[What the exercise asks]:
Of the lines in the data below, count the ones holding the string "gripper", and answer with that number only.

[Dataset section]:
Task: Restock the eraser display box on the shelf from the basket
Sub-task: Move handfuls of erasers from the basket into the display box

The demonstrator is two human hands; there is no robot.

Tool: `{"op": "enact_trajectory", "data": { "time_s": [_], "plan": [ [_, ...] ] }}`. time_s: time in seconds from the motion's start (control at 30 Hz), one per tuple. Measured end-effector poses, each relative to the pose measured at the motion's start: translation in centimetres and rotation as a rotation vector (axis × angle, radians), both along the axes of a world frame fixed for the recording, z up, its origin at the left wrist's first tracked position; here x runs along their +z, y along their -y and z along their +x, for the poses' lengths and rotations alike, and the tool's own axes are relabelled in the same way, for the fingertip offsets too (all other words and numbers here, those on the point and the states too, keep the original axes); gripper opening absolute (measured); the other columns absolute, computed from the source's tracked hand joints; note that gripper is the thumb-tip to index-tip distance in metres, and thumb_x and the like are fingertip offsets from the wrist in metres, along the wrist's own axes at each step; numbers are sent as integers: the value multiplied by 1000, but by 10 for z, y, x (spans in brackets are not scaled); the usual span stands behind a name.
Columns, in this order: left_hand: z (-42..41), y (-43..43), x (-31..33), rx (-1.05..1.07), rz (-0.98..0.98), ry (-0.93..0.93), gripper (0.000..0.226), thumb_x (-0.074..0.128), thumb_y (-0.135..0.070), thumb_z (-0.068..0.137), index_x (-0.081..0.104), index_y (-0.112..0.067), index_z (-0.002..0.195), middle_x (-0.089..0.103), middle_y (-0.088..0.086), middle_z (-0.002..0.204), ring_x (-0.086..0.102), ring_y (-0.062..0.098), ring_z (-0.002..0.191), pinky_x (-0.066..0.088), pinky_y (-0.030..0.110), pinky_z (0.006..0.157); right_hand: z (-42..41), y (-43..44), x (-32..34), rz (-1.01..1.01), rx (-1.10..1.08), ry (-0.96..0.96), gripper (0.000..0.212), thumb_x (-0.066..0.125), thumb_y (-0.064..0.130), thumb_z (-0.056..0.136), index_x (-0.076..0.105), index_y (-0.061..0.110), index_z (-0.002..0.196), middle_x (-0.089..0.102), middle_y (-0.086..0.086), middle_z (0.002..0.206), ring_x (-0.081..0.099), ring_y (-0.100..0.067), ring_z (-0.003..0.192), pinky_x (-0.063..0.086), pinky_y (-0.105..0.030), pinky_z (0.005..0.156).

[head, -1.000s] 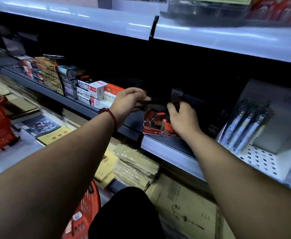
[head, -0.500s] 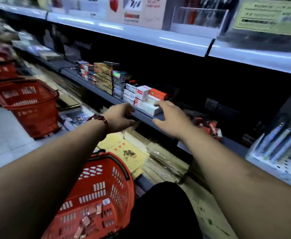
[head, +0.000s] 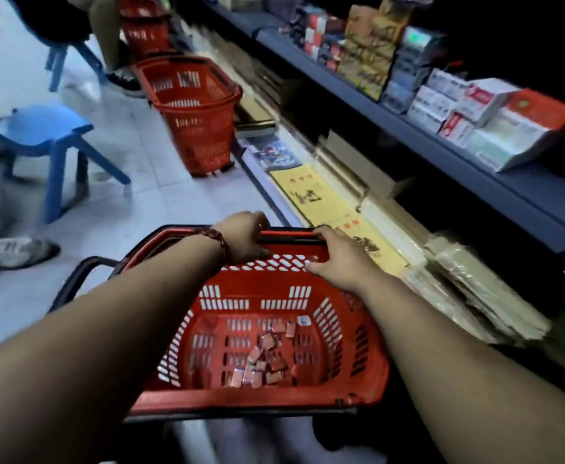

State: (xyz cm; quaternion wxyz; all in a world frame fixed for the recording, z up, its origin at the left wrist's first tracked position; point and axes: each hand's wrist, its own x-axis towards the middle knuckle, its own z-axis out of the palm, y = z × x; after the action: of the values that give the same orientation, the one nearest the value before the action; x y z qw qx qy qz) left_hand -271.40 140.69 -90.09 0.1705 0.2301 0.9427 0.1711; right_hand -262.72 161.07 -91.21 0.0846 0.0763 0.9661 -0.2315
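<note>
Basket (head: 370, 360), slotted red plastic, held by left hand (head: 245, 237) and right hand (head: 338, 256).

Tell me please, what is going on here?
A person beside a shop shelf holds a red basket by its far rim. The left hand and the right hand both grip that rim. A small heap of wrapped erasers lies on the bottom of the basket. Neither hand has picked any up yet.

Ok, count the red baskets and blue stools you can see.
Red baskets: 3 clear; blurred red behind the farthest may be another
Blue stools: 2
Total: 5
</note>
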Motion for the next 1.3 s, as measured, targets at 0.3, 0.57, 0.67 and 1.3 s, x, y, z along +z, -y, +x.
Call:
{"op": "enact_trajectory", "data": {
  "time_s": [0.3,0.57,0.67,1.3],
  "plan": [
    [26,32,-169,-44,-211,275,75,79,-51,79,49,-18,140,54,12,141,54,33,128,46,42,106,13,28,-157,-79,-25,337,79,83,28,82,45,11,149,51,-13,149,50,-29,136,39,-28,107],
    [21,26,-258,-242,-521,494,103,77,-61,78,28,-14,156,30,25,159,37,42,143,34,39,116,2,13,-236,92,152,531,89,80,22,84,31,25,159,40,-8,158,51,-32,134,47,-37,106],
    [18,25,-282,-311,-518,526,102,71,-61,84,19,-14,158,21,24,161,28,44,147,30,50,119,-10,16,-256,98,226,495,83,77,16,85,35,24,157,38,-6,158,48,-31,138,45,-38,109],
    [44,16,-326,-127,-274,636,64,36,-59,103,20,-27,157,29,12,158,48,36,135,42,45,106,-9,41,-298,140,173,573,65,54,5,97,36,31,154,1,-4,170,18,-39,153,32,-55,121]
  ]
}}
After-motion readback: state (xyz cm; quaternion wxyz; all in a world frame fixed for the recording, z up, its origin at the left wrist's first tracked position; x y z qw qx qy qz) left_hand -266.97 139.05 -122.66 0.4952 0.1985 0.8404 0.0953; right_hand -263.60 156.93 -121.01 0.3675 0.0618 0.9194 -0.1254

[Expected answer]:
2